## YOUR OBJECTIVE
Repeat every line of the material that follows, word for word.

# # # # # # #

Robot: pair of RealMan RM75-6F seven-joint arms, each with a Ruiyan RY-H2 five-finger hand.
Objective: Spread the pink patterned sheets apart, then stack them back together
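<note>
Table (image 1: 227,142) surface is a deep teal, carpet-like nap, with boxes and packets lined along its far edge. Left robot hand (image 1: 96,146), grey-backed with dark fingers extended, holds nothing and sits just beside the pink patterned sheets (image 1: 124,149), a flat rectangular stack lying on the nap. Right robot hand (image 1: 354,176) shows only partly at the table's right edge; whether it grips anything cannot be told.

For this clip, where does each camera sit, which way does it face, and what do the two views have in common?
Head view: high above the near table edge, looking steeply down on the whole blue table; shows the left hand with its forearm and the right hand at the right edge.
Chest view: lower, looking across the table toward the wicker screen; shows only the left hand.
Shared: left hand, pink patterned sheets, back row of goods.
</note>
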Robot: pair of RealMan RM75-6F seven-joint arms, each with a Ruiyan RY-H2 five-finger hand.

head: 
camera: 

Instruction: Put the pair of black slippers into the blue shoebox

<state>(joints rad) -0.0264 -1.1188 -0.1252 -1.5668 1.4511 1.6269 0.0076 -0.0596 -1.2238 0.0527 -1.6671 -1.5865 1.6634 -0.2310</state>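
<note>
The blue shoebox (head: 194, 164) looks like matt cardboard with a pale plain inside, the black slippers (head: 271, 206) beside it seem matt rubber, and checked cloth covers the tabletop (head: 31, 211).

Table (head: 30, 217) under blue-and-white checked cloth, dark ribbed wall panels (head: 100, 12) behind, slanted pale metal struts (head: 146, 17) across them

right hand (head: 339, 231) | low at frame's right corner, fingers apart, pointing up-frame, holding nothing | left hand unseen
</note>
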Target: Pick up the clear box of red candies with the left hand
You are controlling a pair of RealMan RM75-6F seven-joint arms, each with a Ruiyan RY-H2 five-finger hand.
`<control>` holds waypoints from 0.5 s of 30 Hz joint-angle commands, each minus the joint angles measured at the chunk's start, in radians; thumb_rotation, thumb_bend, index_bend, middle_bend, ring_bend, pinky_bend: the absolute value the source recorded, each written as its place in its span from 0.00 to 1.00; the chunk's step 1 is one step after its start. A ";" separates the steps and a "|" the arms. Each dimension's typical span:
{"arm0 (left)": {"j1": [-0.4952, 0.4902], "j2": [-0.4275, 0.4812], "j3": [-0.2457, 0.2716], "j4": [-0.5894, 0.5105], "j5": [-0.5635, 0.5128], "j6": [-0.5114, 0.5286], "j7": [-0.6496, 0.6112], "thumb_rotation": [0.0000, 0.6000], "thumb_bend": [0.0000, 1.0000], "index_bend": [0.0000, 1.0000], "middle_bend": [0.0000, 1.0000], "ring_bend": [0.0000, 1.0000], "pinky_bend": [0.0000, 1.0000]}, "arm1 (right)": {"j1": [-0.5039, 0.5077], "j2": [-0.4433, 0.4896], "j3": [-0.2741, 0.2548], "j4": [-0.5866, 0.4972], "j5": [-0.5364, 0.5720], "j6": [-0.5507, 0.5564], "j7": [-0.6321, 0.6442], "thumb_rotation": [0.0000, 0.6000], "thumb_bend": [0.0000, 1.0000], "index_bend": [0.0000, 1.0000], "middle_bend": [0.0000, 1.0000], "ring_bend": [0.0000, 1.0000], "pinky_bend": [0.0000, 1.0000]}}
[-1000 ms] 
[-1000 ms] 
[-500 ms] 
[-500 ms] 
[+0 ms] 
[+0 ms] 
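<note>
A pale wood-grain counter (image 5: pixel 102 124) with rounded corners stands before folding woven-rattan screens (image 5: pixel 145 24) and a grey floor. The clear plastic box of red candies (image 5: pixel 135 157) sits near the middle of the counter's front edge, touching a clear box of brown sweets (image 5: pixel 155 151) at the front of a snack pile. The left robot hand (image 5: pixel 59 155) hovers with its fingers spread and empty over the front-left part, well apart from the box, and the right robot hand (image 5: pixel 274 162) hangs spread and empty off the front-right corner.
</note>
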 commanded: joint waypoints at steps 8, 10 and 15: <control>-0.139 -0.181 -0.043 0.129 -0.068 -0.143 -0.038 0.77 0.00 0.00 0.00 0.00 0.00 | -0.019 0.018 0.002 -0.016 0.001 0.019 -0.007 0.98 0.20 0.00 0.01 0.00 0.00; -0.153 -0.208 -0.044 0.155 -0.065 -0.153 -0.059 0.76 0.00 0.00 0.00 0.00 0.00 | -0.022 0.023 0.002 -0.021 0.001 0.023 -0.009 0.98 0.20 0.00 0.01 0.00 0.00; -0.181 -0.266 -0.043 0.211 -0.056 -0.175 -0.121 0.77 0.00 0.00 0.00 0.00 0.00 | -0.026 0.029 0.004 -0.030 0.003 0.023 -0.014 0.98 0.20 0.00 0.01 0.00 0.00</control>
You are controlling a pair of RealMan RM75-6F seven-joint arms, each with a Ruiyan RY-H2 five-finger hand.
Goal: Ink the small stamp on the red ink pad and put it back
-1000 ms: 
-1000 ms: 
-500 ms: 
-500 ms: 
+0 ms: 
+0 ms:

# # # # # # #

## RESPONSE
Robot: pair of RealMan RM75-6F seven-joint arms, each with a Ruiyan RY-H2 five-finger hand.
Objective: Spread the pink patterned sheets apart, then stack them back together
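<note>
Table (image 1: 227,142) surface is a deep teal, carpet-like nap, with boxes and packets lined along its far edge. Left robot hand (image 1: 96,146), grey-backed with dark fingers extended, holds nothing and sits just beside the pink patterned sheets (image 1: 124,149), a flat rectangular stack lying on the nap. Right robot hand (image 1: 354,176) shows only partly at the table's right edge; whether it grips anything cannot be told.

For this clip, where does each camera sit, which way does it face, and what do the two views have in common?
Head view: high above the near table edge, looking steeply down on the whole blue table; shows the left hand with its forearm and the right hand at the right edge.
Chest view: lower, looking across the table toward the wicker screen; shows only the left hand.
Shared: left hand, pink patterned sheets, back row of goods.
</note>
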Robot: pair of RealMan RM75-6F seven-joint arms, each with a Ruiyan RY-H2 five-finger hand.

head: 
camera: 

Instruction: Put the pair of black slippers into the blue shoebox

<state>(joints rad) -0.0264 -1.1188 -0.1252 -1.5668 1.4511 1.6269 0.0076 -0.0596 -1.2238 0.0527 -1.6671 -1.5865 1.6634 -0.2310</state>
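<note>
The blue shoebox (head: 194, 164) looks like matt cardboard with a pale plain inside, the black slippers (head: 271, 206) beside it seem matt rubber, and checked cloth covers the tabletop (head: 31, 211).

Table (head: 30, 217) under blue-and-white checked cloth, dark ribbed wall panels (head: 100, 12) behind, slanted pale metal struts (head: 146, 17) across them

right hand (head: 339, 231) | low at frame's right corner, fingers apart, pointing up-frame, holding nothing | left hand unseen
</note>
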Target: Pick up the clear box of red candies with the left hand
You are controlling a pair of RealMan RM75-6F seven-joint arms, each with a Ruiyan RY-H2 five-finger hand.
`<control>` holds waypoints from 0.5 s of 30 Hz joint-angle commands, each minus the joint angles measured at the chunk's start, in radians; thumb_rotation, thumb_bend, index_bend, middle_bend, ring_bend, pinky_bend: the absolute value the source recorded, each written as its place in its span from 0.00 to 1.00; the chunk's step 1 is one step after its start. A ";" separates the steps and a "|" the arms. Each dimension's typical span:
{"arm0 (left)": {"j1": [-0.4952, 0.4902], "j2": [-0.4275, 0.4812], "j3": [-0.2457, 0.2716], "j4": [-0.5894, 0.5105], "j5": [-0.5635, 0.5128], "j6": [-0.5114, 0.5286], "j7": [-0.6496, 0.6112], "thumb_rotation": [0.0000, 0.6000], "thumb_bend": [0.0000, 1.0000], "index_bend": [0.0000, 1.0000], "middle_bend": [0.0000, 1.0000], "ring_bend": [0.0000, 1.0000], "pinky_bend": [0.0000, 1.0000]}, "arm1 (right)": {"j1": [-0.5039, 0.5077], "j2": [-0.4433, 0.4896], "j3": [-0.2741, 0.2548], "j4": [-0.5866, 0.4972], "j5": [-0.5364, 0.5720], "j6": [-0.5507, 0.5564], "j7": [-0.6321, 0.6442], "thumb_rotation": [0.0000, 0.6000], "thumb_bend": [0.0000, 1.0000], "index_bend": [0.0000, 1.0000], "middle_bend": [0.0000, 1.0000], "ring_bend": [0.0000, 1.0000], "pinky_bend": [0.0000, 1.0000]}}
[-1000 ms] 
[-1000 ms] 
[-500 ms] 
[-500 ms] 
[+0 ms] 
[+0 ms] 
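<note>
A pale wood-grain counter (image 5: pixel 102 124) with rounded corners stands before folding woven-rattan screens (image 5: pixel 145 24) and a grey floor. The clear plastic box of red candies (image 5: pixel 135 157) sits near the middle of the counter's front edge, touching a clear box of brown sweets (image 5: pixel 155 151) at the front of a snack pile. The left robot hand (image 5: pixel 59 155) hovers with its fingers spread and empty over the front-left part, well apart from the box, and the right robot hand (image 5: pixel 274 162) hangs spread and empty off the front-right corner.
</note>
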 commanded: joint waypoints at steps 8, 10 and 15: <control>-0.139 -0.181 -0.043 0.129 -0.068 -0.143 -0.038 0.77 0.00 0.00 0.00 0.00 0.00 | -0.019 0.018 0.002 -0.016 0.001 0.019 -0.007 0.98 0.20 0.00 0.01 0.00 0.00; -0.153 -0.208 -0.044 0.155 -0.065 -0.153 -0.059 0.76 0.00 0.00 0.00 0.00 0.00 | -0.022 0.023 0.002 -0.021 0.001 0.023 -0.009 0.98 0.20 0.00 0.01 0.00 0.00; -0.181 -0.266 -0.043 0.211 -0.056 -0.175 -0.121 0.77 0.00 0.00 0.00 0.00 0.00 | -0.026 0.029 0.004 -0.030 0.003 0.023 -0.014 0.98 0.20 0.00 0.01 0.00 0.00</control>
You are controlling a pair of RealMan RM75-6F seven-joint arms, each with a Ruiyan RY-H2 five-finger hand.
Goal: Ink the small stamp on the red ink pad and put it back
-1000 ms: 
-1000 ms: 
-500 ms: 
-500 ms: 
+0 ms: 
+0 ms:

This exercise requires no additional output.